A single number is required: how many lines below include the string "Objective".

[Records from a data source]
▶

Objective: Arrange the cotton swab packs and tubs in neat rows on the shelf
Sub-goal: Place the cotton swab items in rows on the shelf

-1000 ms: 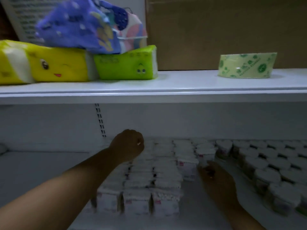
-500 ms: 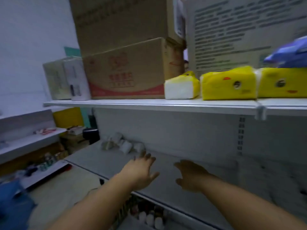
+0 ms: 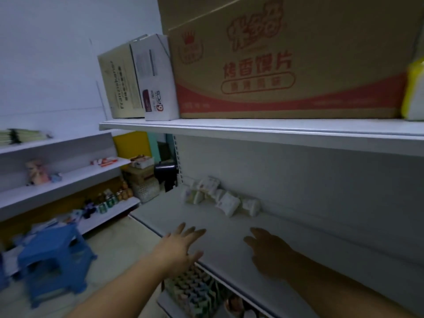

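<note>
Little of the arranging is showing as done. A loose heap of small white packs (image 3: 220,198) (most likely the cotton swab packs, though they are too blurred for any label to be read) is lying jumbled against the back wall of the white shelf (image 3: 160,213). Some packs are tilting and some are leaning on one another. None are forming a row, and no tubs are showing in or beside the heap. Judging from this view, nearly the whole job is waiting: the packs need picking apart, squaring up and setting in lines, and the tubs need finding.

The left hand (image 3: 181,246) is hovering in front of the heap and a little to its left, over the shelf's front edge. Its palm is facing down and its fingers are straight and fanned, the grip released and holding nothing. The right hand (image 3: 268,251) is hanging in front of the heap and a little to its right, in deep shadow. Its fingers are loosely spread and pointing towards the heap, the grip likewise released. Both hands are well apart from the heap and touching no pack (whether either palm is touching the board cannot be told).

Directly above the heap a large printed carton (image 3: 286,60) is sitting on the upper shelf. Far to the heap's left and lower down, a blue stool (image 3: 52,255) is standing on the floor.
</note>
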A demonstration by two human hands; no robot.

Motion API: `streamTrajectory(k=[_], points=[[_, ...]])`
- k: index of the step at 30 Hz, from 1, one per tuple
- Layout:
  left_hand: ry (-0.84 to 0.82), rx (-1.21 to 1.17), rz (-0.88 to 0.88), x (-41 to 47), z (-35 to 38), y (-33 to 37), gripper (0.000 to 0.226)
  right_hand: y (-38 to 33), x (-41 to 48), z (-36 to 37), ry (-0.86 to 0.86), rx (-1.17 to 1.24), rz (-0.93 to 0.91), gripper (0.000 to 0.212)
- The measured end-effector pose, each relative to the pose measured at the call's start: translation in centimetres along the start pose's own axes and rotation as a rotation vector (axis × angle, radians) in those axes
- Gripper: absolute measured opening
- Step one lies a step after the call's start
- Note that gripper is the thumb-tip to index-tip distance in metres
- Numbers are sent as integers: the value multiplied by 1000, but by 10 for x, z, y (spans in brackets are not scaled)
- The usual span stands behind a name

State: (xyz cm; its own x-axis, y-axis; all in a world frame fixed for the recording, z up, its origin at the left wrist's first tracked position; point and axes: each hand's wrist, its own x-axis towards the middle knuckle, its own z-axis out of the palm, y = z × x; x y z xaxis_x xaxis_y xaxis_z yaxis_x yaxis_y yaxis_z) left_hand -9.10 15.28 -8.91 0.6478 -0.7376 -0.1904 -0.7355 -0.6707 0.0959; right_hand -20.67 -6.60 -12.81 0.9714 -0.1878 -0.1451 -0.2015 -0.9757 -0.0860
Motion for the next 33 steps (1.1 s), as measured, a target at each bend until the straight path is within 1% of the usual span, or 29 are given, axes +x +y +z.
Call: streamTrajectory(k=[3, 5, 7, 8, 9, 11, 13, 14, 16, 18, 20, 23, 25, 28, 31, 33], points=[[-15, -5, -52, 31, -17, -30, 59, -7, 48, -3, 53, 65, 65, 56], [12, -58, -110, 55, -27, -46, 58, -9, 76, -1, 138, 159, 159, 57], [82, -78, -172, 78, -30, -61, 54, -10, 99, 5, 211, 251, 294, 59], [128, -50, -204, 89, -29, -68, 52, -11, 108, 10, 239, 280, 356, 59], [182, -11, -228, 100, -27, -74, 49, -11, 117, 13, 273, 305, 408, 56], [283, 17, -246, 126, -26, -87, 44, -14, 134, 18, 364, 381, 513, 44], [379, -51, -227, 159, -30, -99, 42, -20, 148, 16, 425, 470, 666, 42], [413, -106, -216, 176, -33, -103, 43, -24, 154, 15, 433, 491, 747, 45], [416, -196, -193, 209, -38, -107, 51, -33, 164, 17, 441, 469, 880, 50], [396, -185, -160, 240, -41, -105, 64, -41, 171, 18, 476, 434, 979, 52], [396, -103, -121, 263, -43, -103, 75, -46, 177, 20, 490, 407, 1052, 52], [382, -28, -53, 287, -40, -106, 80, -50, 181, 22, 508, 351, 1105, 49], [327, -84, -12, 297, -36, -107, 77, -54, 181, 21, 548, 381, 1112, 43], [291, -239, 38, 297, -37, -104, 68, -61, 175, 16, 645, 565, 1094, 36], [327, -396, 127, 287, -44, -100, 52, -63, 160, 9, 742, 811, 1042, 36], [308, -610, 228, 279, -51, -94, 43, -64, 142, 4, 796, 964, 1017, 33]])
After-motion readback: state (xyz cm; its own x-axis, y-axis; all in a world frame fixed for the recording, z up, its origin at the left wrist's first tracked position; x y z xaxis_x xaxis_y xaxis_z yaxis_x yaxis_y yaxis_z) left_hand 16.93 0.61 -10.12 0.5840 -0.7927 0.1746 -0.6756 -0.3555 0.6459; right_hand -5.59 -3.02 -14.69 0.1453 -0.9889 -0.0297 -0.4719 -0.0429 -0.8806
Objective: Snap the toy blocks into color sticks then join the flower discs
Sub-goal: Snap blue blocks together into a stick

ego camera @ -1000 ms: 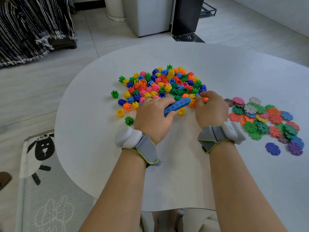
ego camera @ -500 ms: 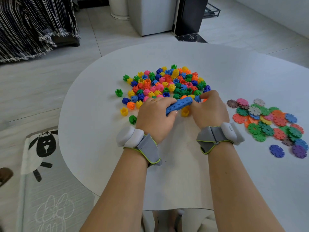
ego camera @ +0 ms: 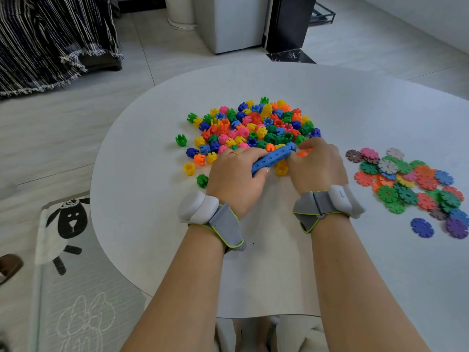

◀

- _Solution to the exercise_:
2